- [Problem to solve]: Every line below from the one containing "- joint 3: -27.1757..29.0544" through the one containing "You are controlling" must be transcribed exactly. Omit all lines outside that stretch.

──────────────────────────────

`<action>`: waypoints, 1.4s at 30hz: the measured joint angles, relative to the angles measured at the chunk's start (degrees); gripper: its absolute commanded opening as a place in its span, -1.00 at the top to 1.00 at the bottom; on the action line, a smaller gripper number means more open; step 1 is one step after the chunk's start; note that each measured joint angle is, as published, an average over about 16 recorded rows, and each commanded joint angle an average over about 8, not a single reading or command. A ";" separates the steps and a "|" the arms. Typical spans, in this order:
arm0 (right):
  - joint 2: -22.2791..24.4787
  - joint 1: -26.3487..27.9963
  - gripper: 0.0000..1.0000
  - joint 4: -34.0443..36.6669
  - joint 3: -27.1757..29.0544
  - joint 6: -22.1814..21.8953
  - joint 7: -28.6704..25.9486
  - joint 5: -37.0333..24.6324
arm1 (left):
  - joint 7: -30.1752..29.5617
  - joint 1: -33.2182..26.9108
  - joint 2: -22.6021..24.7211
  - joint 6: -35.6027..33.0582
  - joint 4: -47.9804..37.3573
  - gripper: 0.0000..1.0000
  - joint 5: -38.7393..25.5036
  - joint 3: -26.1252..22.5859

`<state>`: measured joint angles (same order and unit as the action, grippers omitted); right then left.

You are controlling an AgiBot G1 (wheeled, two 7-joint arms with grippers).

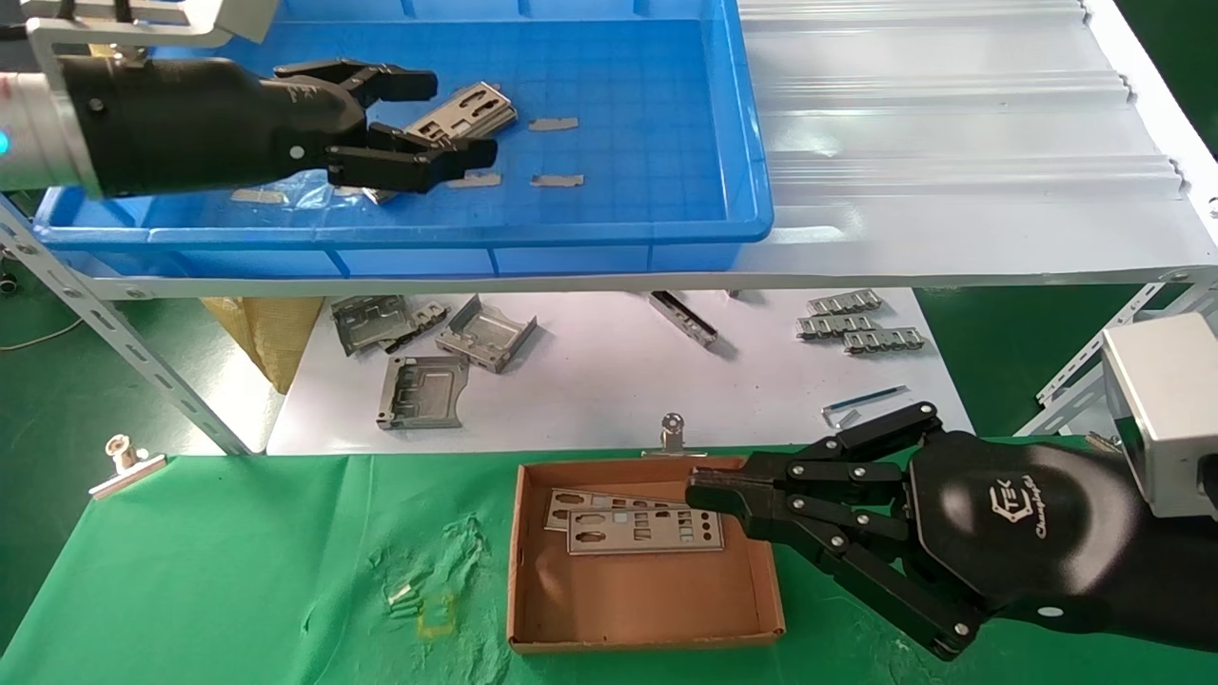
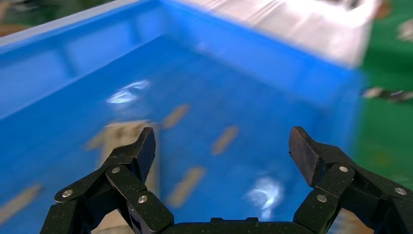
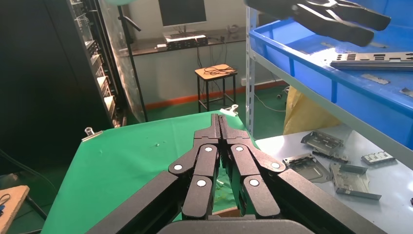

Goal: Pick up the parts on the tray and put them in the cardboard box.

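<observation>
The blue tray [image 1: 752,143] sits on the upper shelf, and one silver part [image 1: 479,103] lies on its floor among tan tape scraps [image 1: 557,124]. My left gripper [image 1: 463,118] hovers over that part, open, its fingers on either side of it. In the left wrist view the left gripper [image 2: 224,146] is open and holds nothing, with the part [image 2: 122,139] blurred beside one finger. The cardboard box [image 1: 533,609] rests on the green cloth and holds two parts [image 1: 642,530]. My right gripper [image 1: 699,490] is shut and empty at the box's far right corner; the right wrist view shows the right gripper [image 3: 219,122] with its fingers pressed together.
Bent grey brackets [image 1: 423,390] and ridged strips [image 1: 856,328] lie on the white table under the shelf. A white corrugated sheet [image 1: 952,114] lies to the right of the tray. Binder clips [image 1: 124,461] hold the green cloth [image 1: 238,571].
</observation>
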<state>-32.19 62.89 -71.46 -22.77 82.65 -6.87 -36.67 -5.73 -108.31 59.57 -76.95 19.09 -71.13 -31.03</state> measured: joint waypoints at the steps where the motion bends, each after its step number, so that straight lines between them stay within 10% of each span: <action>1: 0.00 0.00 1.00 0.00 0.00 0.00 0.00 0.00 | 0.56 -0.65 0.55 0.76 -1.25 -1.00 -0.72 -0.36; 4: 0.00 0.00 0.88 0.00 0.00 0.00 0.00 0.00 | 2.01 -2.20 2.07 2.96 -4.53 -1.00 -2.45 -1.22; 12: 0.00 0.00 -0.98 0.00 0.00 0.00 0.00 0.00 | 4.62 -4.53 5.22 7.39 -10.46 -1.00 -4.76 -2.42; 27: 0.00 0.00 -1.00 0.00 0.00 0.00 0.00 0.00 | 7.62 -5.88 8.58 12.66 -15.96 -0.98 -5.24 -2.56; 36: 0.00 0.00 -1.00 0.00 0.00 0.00 0.00 0.00 | 8.02 -6.07 9.36 13.61 -17.53 1.00 -4.87 -2.29; 42: 0.00 0.00 -1.00 0.00 -0.01 0.00 0.00 0.00 | 8.06 -6.03 9.67 14.81 -18.28 1.00 -4.69 -2.16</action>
<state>-32.19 62.89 -71.46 -22.78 82.65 -6.87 -36.66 2.33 -114.34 69.24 -62.14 0.81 -75.82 -33.20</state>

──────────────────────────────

- [Expected answer]:
  - joint 3: -27.1757..29.0544
  - joint 6: -22.1814..21.8953
  - joint 7: -28.6704..25.9486
  - joint 5: -37.0333..24.6324
arm1 (left):
  - joint 7: -30.1752..29.5617
  - joint 1: -33.2182..26.9108
  - joint 2: -22.6021..24.7211
  - joint 6: -35.6027..33.0582
  - joint 4: -47.9804..37.3573
  - gripper: 0.0000..1.0000
  - joint 5: -38.7393..25.5036
  - joint 3: -26.1252..22.5859

`<state>`: measured joint angles (same order and unit as the action, grippers omitted); right then left.

You are controlling an AgiBot G1 (wheeled, two 7-joint arms with grippers).

No further output will be produced for this exercise.